Saisissant le serpent mortel par le cou, juste derrière les mâchoires, Fabiola de Souza masse ses glandes à venin pour en extraire quelques gouttes qui sauveront des vies au Brésil, où des milliers de personnes sont mordues chaque année.
Fabiola et ses collègues de l’Institut Butantan de Sao Paulo (sud-est) prélèvent cette toxine sur des milliers de serpents maintenus en captivité afin de produire un antivenin. Le produit est ensuite distribué par le ministère de la Santé aux dispensaires à travers le pays. Le climat en général chaud et humide du Brésil est particulièrement propice aux serpents venimeux. Il en existe des dizaines d’espèces, dont le jararaca, l’un des plus dangereux.
Près de 29.000 personnes ont été mordues en 2018, et plus d’une centaine en sont mortes, selon les chiffres officiels. Les Etats avec les taux de morsure les plus élevés sont ceux du bassin amazonien, où il faut parfois des heures pour rejoindre un établissement sanitaire ayant l’antivenin. Une fois par mois, le venin de chaque serpent est extrait au cours d’un processus délicat et potentiellement très dangereux.

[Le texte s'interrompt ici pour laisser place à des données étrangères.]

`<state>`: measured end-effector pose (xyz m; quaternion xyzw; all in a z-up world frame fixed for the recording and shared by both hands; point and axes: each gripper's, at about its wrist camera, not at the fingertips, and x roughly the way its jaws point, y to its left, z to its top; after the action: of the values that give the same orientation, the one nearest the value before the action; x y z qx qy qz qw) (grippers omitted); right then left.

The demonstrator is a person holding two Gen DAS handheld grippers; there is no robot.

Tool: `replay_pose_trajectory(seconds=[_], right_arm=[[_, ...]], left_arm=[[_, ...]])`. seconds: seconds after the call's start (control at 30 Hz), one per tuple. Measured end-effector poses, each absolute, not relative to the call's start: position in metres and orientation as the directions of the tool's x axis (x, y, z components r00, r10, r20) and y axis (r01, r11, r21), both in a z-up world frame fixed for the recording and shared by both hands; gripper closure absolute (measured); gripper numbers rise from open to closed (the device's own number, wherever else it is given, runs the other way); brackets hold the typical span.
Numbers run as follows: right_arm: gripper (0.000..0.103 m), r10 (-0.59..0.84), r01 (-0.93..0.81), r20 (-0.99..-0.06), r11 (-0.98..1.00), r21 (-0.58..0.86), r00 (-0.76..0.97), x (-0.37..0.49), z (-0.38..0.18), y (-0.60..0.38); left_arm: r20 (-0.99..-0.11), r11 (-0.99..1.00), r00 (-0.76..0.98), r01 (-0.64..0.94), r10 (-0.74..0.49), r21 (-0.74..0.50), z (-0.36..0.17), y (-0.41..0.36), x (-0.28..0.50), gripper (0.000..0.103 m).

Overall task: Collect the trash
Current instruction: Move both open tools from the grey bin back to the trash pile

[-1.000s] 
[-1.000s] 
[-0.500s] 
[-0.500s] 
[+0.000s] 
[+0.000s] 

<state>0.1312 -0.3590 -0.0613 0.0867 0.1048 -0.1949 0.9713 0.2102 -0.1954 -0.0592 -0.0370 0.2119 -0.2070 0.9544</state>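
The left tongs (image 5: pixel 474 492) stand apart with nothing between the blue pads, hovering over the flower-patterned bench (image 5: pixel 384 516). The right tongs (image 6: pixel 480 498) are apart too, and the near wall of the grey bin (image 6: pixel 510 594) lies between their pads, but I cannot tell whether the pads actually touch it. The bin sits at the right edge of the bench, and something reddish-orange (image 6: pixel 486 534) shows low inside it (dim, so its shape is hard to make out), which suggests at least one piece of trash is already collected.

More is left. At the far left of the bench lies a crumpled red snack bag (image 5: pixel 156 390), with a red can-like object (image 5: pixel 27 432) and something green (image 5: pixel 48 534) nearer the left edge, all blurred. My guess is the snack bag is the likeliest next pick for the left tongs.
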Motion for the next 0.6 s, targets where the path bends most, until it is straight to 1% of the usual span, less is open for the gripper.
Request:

Equipée d’un crochet, Fabiola sort délicatement un des reptiles de sa boîte en plastique et le place dans un bidon rempli de dioxyde de carbone. En quelques minutes, le serpent s’endort. « C’est moins de stress pour l’animal », explique-t-elle. Le serpent est ensuite placé sur un banc en acier dans une pièce où la température dépasse les 25 degrés.
Pénurie d’antivenin
Le régime des serpents est composé de souris et de rats élevés à l’institut et tués avant d’être servis une fois par mois. Après avoir extrait le venin, Fabiola pèse et mesure le serpent avant de le replacer dans sa boîte.
L’antivenin est produit en injectant de petites quantités de poison à des chevaux basés dans une ferme afin de déclencher une réaction immunitaire qui produit des anticorps attaquant les toxines. Du sang est ensuite prélevé sur les chevaux et les anticorps en sont extraits pour créer un sérum qui sera administré aux victimes de morsures. Sans cela, elles pourraient mourir.
La responsable du projet de l’institut, Fan Hui Wen, indique que le site produit tous les antivenins du Brésil, soit 250.000 flacons de 10 à 15 millilitres par an. Le géant sud-américain fournit également gratuitement du sérum à plusieurs pays de la région. A présent, l’idée est de vendre le sérum antivenin à l’étranger pour aider à contrer la pénurie mondiale, en particulier en Afrique.
Quelque 5,4 millions de personnes sont mordues par des serpents chaque années, estime l’Organisation mondiale de la santé (OMS). Entre 81.000 et 138.000 en meurent, et bien davantage subissent des amputations et d’autres séquelles permanentes dues à la toxine.
Pour réduire le nombre de morts et de blessés, l’OMS a dévoilé un plan un peu plus tôt cette année qui passe par une accélération de la production d’antivenin de qualité. Le Brésil est au coeur de cette stratégie. Il pourrait commencer à exporter du sérum dès l’an prochain, indique Fan Hui Wen. « Il y a un intérêt pour l’institut Butantan de fournir aussi d’autres pays à cause de la crise mondiale de production d’antivenin », déclare-t-elle.